Multan, March 31: Not that anybody expects Pakistan’s last wicket pair to enact a miracle without precedent, but Team India (stand-in) captain Rahul Dravid and coach John Wright aren’t yet in the celebratory mode.

It’s typical of both.

“The job isn’t over.... Even if it’s one wicket, we’ve got work to do,” Dravid, surely hours from leading India to a historic first Test victory in Pakistan, told The Telegraph.

Wright said much the same thing, overwhelmed somewhat by Pakistan’s capitulation on the penultimate day of the first Test.
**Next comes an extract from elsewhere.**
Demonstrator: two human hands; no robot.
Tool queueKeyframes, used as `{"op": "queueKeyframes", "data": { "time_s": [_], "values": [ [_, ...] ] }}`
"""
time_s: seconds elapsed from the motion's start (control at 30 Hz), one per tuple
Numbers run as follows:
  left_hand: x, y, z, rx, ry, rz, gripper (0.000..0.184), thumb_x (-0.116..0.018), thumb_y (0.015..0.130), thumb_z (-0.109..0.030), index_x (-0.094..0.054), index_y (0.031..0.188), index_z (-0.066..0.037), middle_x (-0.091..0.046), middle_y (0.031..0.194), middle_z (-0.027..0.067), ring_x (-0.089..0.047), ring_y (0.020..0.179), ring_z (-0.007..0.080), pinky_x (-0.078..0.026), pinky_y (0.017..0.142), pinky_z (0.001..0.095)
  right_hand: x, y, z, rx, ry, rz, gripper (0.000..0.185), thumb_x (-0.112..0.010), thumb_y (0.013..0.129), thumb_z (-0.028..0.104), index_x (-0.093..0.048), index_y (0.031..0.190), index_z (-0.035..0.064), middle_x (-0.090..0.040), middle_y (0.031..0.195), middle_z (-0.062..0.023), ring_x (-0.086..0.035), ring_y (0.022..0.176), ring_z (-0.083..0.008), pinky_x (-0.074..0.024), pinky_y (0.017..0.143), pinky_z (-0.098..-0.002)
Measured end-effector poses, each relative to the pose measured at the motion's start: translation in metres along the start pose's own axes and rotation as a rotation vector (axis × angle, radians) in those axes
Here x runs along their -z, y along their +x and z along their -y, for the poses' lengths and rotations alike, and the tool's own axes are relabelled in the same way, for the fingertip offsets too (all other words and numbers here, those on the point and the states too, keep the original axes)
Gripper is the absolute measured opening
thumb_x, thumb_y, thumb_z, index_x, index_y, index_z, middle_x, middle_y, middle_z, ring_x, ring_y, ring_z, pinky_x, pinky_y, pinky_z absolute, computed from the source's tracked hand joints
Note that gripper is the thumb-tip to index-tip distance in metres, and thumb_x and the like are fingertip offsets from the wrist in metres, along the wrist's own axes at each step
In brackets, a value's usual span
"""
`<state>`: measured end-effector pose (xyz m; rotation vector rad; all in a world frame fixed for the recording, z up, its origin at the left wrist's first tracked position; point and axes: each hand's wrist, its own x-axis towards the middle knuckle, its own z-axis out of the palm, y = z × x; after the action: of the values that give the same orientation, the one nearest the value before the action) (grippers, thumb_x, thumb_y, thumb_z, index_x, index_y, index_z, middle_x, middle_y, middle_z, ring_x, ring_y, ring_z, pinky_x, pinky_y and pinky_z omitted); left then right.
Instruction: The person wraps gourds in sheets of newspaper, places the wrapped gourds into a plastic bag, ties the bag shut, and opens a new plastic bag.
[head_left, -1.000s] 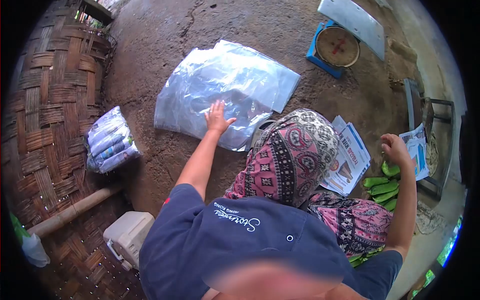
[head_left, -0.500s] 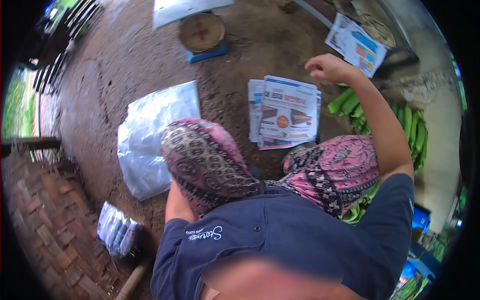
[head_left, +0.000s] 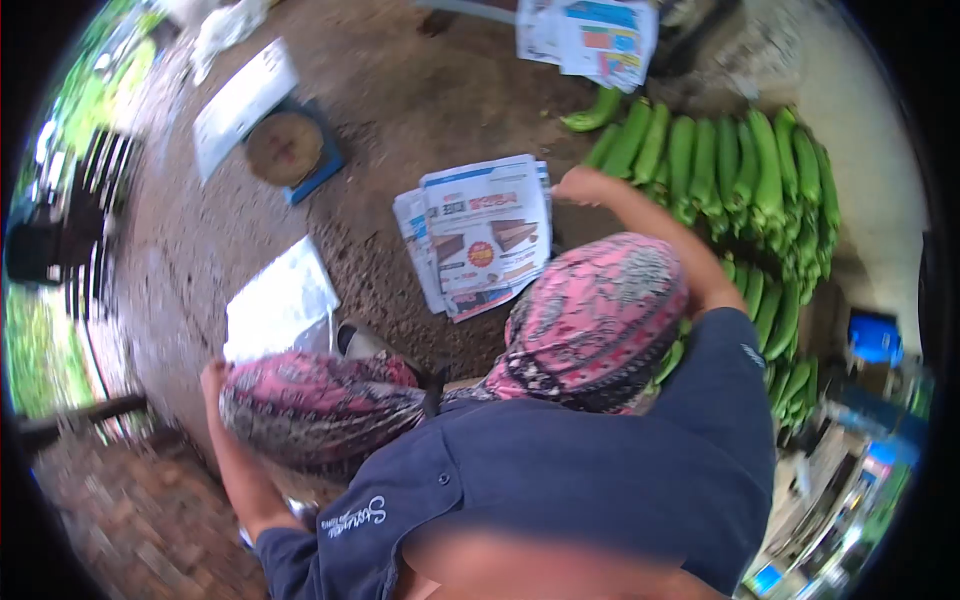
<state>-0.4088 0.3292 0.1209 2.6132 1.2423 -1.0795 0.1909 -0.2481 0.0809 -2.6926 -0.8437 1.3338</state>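
My left hand [head_left: 213, 378] is beside my left knee, near the lower left corner of the clear plastic sheets [head_left: 283, 305]; its fingers are mostly hidden. At the right edge of the newspaper stack [head_left: 487, 235], my right hand [head_left: 582, 187] hovers or rests, blurred, with its fingers unclear. Long green vegetables [head_left: 705, 165] lie in rows just right of that hand, and one curved green piece [head_left: 597, 110] is above it.
A blue scale [head_left: 325, 165] with a round brown top [head_left: 284, 148] stands at the upper left, beside a pale metal plate [head_left: 243, 105]. More printed papers [head_left: 606, 42] lie at the top. Woven matting [head_left: 130, 500] is at the lower left.
The view has swung right, bringing more green vegetables into sight. My left hand has left the middle of the plastic sheets for my knee's side. My right hand has come to the newspapers' edge.
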Motion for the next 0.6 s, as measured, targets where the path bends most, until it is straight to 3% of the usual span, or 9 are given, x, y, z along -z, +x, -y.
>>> {"op": "queueKeyframes", "data": {
  "time_s": [0.03, 0.17, 0.2, 0.23, 0.3, 0.33, 0.43, 0.53, 0.6],
  "values": [
    [0.015, 0.006, 0.011, -0.023, -0.028, 0.002, 0.047, -0.068, 0.08, -0.028, -0.056, 0.117, -0.002, -0.056, 0.123, 0.0172, -0.059, 0.104, 0.0299, -0.05, 0.084, 0.0374, -0.054, 0.053, -0.049, 0.367, -0.201, -0.211, 0.05, -0.05, 0.087, 0.045, -0.066, 0.089, -0.0019, -0.066, 0.085, -0.0212, -0.064, 0.077, -0.0356, -0.0503, 0.071, -0.045],
    [0.084, 0.046, 0.042, -0.135, -0.846, -0.248, 0.038, -0.052, 0.093, -0.025, -0.053, 0.12, 0.002, -0.062, 0.112, 0.0146, -0.061, 0.101, 0.0213, -0.051, 0.083, 0.0332, -0.07, 0.038, -0.011, 0.365, 0.115, -0.329, 0.046, -0.054, 0.086, 0.044, -0.063, 0.093, -0.0004, -0.065, 0.091, -0.0221, -0.061, 0.086, -0.0395, -0.0478, 0.076, -0.0459],
    [0.133, 0.014, 0.001, -0.194, -1.085, -0.358, 0.034, -0.046, 0.097, -0.024, -0.055, 0.117, 0.002, -0.065, 0.106, 0.0128, -0.062, 0.098, 0.0179, -0.05, 0.084, 0.032, -0.049, 0.03, 0.007, 0.515, 0.12, -0.395, 0.046, -0.055, 0.085, 0.045, -0.064, 0.09, 0.0009, -0.064, 0.087, -0.0215, -0.061, 0.084, -0.0397, -0.0478, 0.077, -0.0461],
    [0.183, -0.014, -0.056, -0.312, -1.193, -0.302, 0.037, -0.046, 0.097, -0.026, -0.053, 0.122, 0.001, -0.064, 0.106, 0.0122, -0.06, 0.094, 0.0168, -0.048, 0.083, 0.0292, -0.014, 0.02, 0.035, 0.495, 0.056, -0.281, 0.049, -0.061, 0.08, 0.046, -0.063, 0.103, 0.0033, -0.062, 0.1, -0.0208, -0.059, 0.095, -0.0371, -0.0466, 0.083, -0.0451],
    [0.259, -0.082, -0.184, -0.507, -1.23, -0.229, 0.04, -0.045, 0.098, -0.028, -0.05, 0.126, 0.0, -0.063, 0.107, 0.0119, -0.059, 0.092, 0.016, -0.046, 0.085, 0.0265, 0.047, -0.033, 0.101, 0.61, 0.058, -0.51, 0.082, -0.073, 0.069, 0.04, -0.039, 0.137, 0.0091, -0.039, 0.137, -0.0206, -0.037, 0.127, -0.0347, -0.0345, 0.103, -0.0434],
    [0.281, -0.109, -0.235, -0.584, -1.151, -0.215, 0.041, -0.044, 0.098, -0.029, -0.049, 0.127, 0.0, -0.063, 0.108, 0.0122, -0.06, 0.093, 0.0162, -0.046, 0.086, 0.0264, 0.068, -0.046, 0.134, 0.805, -0.017, -0.712, 0.092, -0.077, 0.066, 0.04, -0.033, 0.141, 0.0105, -0.032, 0.143, -0.0198, -0.03, 0.133, -0.0348, -0.0295, 0.107, -0.0428],
    [0.29, -0.106, -0.322, -0.684, -1.32, -0.344, 0.044, -0.043, 0.099, -0.032, -0.049, 0.125, 0.003, -0.061, 0.113, 0.0151, -0.058, 0.103, 0.0185, -0.045, 0.091, 0.0309, 0.107, -0.099, 0.213, 1.046, -0.188, -0.683, 0.099, -0.078, 0.064, 0.04, -0.026, 0.144, 0.0125, -0.022, 0.15, -0.0153, -0.022, 0.137, -0.0344, -0.0278, 0.108, -0.0413],
    [0.325, -0.124, -0.335, -0.808, -1.586, -0.268, 0.047, -0.043, 0.099, -0.034, -0.049, 0.125, 0.004, -0.06, 0.116, 0.0168, -0.057, 0.108, 0.0227, -0.045, 0.092, 0.0338, 0.128, -0.116, 0.258, 0.968, -0.177, -0.381, 0.06, -0.072, 0.073, 0.034, -0.054, 0.126, 0.0133, -0.06, 0.117, -0.0166, -0.057, 0.111, -0.0258, -0.0428, 0.092, -0.0375],
    [0.342, -0.1, -0.305, -0.922, -1.726, -0.29, 0.049, -0.046, 0.097, -0.036, -0.049, 0.124, 0.005, -0.058, 0.119, 0.0175, -0.057, 0.109, 0.0271, -0.046, 0.093, 0.0385, 0.146, -0.059, 0.262, 1.057, -0.123, -0.388, 0.026, -0.066, 0.079, 0.027, -0.07, 0.102, 0.0147, -0.069, 0.087, -0.0123, -0.067, 0.082, -0.0215, -0.0497, 0.076, -0.0347]
  ]
}}
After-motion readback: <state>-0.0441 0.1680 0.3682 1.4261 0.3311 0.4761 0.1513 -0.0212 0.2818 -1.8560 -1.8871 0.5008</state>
Thirteen wickets fell in six-and-a-half hours, including the 30-minute extension availed of by India to force a win today itself, but Pakistan managed to avert the humiliation of an innings defeat inside four days.

At 207 for nine in the second innings, Pakistan is still 61 in the red. Significantly, only once before (New Delhi, 1951-52) has India won by an innings. Nine years later, again in New Delhi, Pakistan forced a draw despite following on.
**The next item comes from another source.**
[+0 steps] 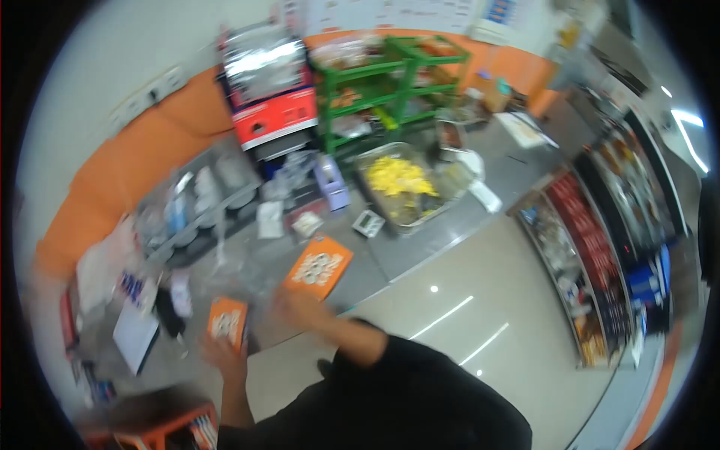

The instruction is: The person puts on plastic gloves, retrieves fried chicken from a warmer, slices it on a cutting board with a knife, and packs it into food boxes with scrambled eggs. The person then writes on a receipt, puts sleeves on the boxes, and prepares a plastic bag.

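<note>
My left hand (224, 354) is at the lower edge of a small orange paper packet (227, 319) with white print, its fingers closed on it. To the right, a larger orange packet (321, 268) with white lettering lies at the counter's front edge. My right hand (298, 307) is at its lower left corner, overlapping it in view. Motion smears the right fingers, so I cannot tell whether they grip the packet. Close by are a small white packet (307, 223) and a white digital timer (368, 223).
A metal tray (409, 217) holds yellow pieces. Behind it stand green racks (364, 75). A purple tape dispenser (331, 182), a grey divided organizer (202, 217) and a white tablet-like slab (135, 337) occupy the grey counter (405, 255). Stocked shelves (585, 247) stand at right.
</note>
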Demonstrator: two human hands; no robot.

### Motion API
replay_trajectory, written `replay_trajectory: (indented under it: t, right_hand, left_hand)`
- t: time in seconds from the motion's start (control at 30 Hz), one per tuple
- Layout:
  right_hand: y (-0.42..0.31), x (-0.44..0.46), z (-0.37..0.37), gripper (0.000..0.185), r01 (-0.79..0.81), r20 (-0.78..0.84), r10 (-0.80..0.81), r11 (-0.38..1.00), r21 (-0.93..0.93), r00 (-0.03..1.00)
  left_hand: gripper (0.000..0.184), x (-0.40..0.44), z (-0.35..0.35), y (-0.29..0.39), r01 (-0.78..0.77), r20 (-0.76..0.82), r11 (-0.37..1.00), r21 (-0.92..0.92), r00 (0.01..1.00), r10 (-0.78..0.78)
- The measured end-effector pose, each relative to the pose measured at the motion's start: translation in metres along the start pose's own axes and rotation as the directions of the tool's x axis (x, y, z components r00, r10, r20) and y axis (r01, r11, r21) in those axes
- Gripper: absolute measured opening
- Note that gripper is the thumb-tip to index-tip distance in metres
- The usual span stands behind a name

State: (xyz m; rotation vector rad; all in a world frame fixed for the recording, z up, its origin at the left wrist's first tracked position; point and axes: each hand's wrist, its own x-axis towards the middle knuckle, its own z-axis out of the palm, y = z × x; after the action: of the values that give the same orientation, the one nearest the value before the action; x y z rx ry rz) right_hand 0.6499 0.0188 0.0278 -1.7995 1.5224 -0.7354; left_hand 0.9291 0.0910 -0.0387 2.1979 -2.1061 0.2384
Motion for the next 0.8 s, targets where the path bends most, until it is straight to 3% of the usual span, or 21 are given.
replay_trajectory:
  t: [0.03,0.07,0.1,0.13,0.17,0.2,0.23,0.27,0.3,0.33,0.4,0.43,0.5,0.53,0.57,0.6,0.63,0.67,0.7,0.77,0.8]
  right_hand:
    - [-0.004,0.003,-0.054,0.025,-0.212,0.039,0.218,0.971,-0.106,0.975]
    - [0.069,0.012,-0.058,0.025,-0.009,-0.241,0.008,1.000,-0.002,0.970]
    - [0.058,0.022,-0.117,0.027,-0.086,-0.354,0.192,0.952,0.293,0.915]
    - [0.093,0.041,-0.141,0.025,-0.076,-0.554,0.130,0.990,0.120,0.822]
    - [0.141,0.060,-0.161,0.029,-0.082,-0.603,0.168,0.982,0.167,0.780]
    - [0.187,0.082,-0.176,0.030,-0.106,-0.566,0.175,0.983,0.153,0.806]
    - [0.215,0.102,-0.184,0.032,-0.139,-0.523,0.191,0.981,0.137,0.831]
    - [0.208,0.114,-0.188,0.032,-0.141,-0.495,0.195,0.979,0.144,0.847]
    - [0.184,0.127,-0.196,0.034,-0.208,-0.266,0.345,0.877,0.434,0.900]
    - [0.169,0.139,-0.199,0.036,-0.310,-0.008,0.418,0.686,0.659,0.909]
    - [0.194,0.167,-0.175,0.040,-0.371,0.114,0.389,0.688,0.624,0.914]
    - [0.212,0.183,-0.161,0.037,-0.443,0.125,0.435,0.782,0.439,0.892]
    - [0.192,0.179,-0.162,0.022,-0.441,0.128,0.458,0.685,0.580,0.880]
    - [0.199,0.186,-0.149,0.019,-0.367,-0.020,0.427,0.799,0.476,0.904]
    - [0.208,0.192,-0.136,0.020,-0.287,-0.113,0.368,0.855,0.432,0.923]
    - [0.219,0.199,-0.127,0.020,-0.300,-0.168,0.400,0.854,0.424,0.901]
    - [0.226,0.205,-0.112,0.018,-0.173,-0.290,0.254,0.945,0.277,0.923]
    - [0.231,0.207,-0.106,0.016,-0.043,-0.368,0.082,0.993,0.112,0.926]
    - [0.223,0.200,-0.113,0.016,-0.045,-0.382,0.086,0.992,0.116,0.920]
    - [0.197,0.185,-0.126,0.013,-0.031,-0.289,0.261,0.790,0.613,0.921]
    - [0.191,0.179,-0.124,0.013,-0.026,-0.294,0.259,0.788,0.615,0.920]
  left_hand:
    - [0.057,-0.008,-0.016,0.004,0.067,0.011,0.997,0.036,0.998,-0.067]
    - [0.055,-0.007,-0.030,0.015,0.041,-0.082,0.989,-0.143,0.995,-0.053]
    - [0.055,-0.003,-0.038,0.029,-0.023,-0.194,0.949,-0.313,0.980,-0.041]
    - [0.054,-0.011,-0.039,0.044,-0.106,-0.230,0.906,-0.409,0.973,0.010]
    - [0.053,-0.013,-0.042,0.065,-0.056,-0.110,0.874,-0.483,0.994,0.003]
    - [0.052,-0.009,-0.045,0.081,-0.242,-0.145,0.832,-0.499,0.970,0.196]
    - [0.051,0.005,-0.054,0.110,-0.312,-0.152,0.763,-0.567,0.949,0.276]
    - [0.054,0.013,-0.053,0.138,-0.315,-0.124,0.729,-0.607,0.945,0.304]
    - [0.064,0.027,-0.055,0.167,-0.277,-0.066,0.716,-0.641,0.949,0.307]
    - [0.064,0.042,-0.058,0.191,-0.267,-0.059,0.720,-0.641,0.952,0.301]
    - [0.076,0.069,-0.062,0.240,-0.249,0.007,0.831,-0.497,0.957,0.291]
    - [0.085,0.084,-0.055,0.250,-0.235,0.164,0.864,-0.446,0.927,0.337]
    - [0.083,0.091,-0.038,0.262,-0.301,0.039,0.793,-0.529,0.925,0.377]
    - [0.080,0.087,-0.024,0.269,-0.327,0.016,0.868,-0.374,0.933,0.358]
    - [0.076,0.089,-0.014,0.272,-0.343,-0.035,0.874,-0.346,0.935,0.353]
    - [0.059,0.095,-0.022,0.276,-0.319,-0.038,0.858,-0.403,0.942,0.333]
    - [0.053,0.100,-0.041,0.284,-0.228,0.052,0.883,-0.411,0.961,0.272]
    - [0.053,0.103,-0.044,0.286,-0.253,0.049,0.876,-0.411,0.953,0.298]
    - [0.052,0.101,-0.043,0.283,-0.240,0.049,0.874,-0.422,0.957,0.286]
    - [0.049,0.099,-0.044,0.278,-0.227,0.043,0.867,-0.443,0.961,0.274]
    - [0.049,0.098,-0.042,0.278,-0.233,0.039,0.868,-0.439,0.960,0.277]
Vice-captain Yousuf Youhana, with a redeeming unbeaten 107, and No. 11 Shabbir Ahmed are left with an unenviable task. Lucky that the turnout has been poor or else, going by the distinctly angry mood this evening, there could have been unpleasant scenes at the stadium.

“Fight karna chahiye.... Yeh to sharam ki baat hai (It’s been a shameless performance),” was a common refrain. It wasn’t much different from what former captain Imran Khan observed in the morning, while exchanging notes with teammate and current chief selector Wasim Bari: “Spineless.”

Ironically, much of the ire seems directed at captain Inzamam-ul Haq, whose roots are in Multan. His run-out, after all (making it 44 for three), has to be a — if not the — turning point. Full marks, of course, to the panther-like Yuvraj Singh who was at midwicket.

“At times, one needs a bit of magic to make the difference. This afternoon, that came from Yuvraj.... Yes, he’s a natural, but works bloody hard.... Frankly, I can’t find words to praise him,” is how Wright saluted one of the hottest out-fielders in contemporary cricket.

Pakistan began the day on 364 for six, but its first innings didn’t extend for a reasonable length of time. In fact, Abdul Razzaq’s first-ball dismissal off Irfan Pathan (who again bowled superbly) was a pointer to what followed. If Razzaq continues to disappoint, then he is bound to be scratched out from President Pervez Musharraf’s list of favourites.

Made to follow on 268 behind, the second innings was an absolute disaster. Just fleetingly did Pakistan’s body language look competitive, otherwise, the Imran Farhats allowed themselves to become a victim of the huge deficit.

Anil Kumble, who returned another five-plus haul (six for 71), didn’t really have to rise above the script. “The wicket is placid.... The pressure of our 675 (for five declared) has proved to be too much.... Big runs on the board means big pressure,” he said, smiling.

Incidentally, Kumble has now got 32 wickets in his last four Tests, the sequence beginning in Adelaide last December.

On his maiden trip to Pakistan and coming off a shoulder strain-induced break, Kumble remarked it “didn’t take much time” to get into rhythm. “I’ve already bowled nearly 70 overs.... That too on a placid track.... I’ve done my bit, but we shouldn’t only look to winning here.... Bagging the (three-Test) series is what we’ve come to Pakistan for.... This team believes in winning,” he added.

Pakistan is about to learn that — and, at home.